Most franchise disputes begin with a telephone call, usually followed by a face-to-face conversation between the franchisor representative and franchisee. The franchisee should understand his legal position before the complaint. The agreement between the two parties (the “contract”) defines the relationship between the franchisor and franchisee. A valid and binding contract must have
- Agreement– an offer from one party (franchisor) with terms that are accepted by the second party (the franchisee).
- Capacity– all parties have the ability to understand the terms of the obligations with acceptance given voluntarily of free will.
- Consideration– parties must exchange something of value, i.e., cash fee for a franchise right.
- Intention– parties must have clear intent to enter into the contract.

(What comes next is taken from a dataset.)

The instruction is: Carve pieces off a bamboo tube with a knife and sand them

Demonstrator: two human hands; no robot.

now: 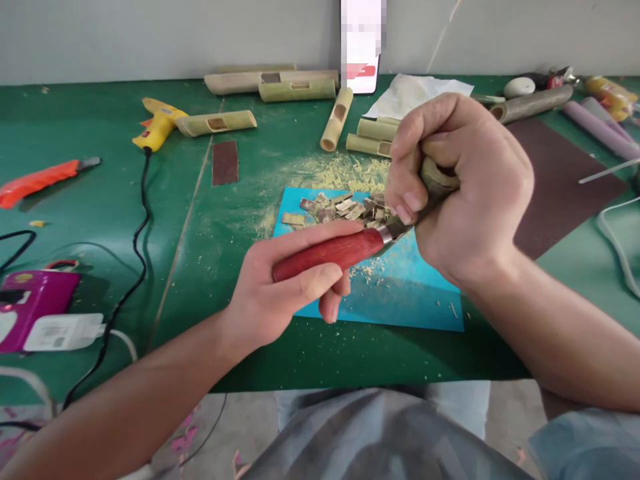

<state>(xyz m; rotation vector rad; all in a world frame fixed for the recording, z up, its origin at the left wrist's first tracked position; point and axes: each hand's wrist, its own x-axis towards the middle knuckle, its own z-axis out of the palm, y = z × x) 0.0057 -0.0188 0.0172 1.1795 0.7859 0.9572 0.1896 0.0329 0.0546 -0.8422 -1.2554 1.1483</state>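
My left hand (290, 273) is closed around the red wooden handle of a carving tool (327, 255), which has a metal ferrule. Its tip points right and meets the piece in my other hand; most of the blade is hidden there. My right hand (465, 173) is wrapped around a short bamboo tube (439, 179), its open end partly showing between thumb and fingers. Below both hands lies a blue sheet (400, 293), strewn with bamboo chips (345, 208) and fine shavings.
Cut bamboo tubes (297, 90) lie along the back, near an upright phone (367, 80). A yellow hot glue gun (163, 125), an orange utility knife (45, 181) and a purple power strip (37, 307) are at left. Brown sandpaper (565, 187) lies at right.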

Franchise agreements are regulated by the Federal Government and some State governments (Florida, for example, has not enacted franchise-specific laws and is not a franchise registration state. The Sale of Business Opportunities Act regulates franchise offerings in that state.) Most franchise agreements have detailed, specific terms that describe each party’s obligations, including location, protected territory (if any), hours of service, products or services offered, and supply requirements. Federal law requires the disclosure of 23 specific items of information to a franchisee.
Before taking any steps to confront a franchisor, the franchisee must know their rights spelled out in the agreement. In many cases, the obligations have been confirmed or amended by previous court decisions and may be unknown to the franchisee. Many franchises have independent groups of company franchisees, i.e., franchise advisory councils, created to protect the rights of franchisees. They are generally good sources of information.
Contract breaches are typically a matter of fact, a binary condition of “yes” or “no” to the question. Unfortunately, the issues underlying most disputes are not easily resolved by contract terms. For example, a franchisee needing relief from royalty payments due to Covid closure is unlikely to find justification in the contract. In such cases, the advice of an attorney may be warranted.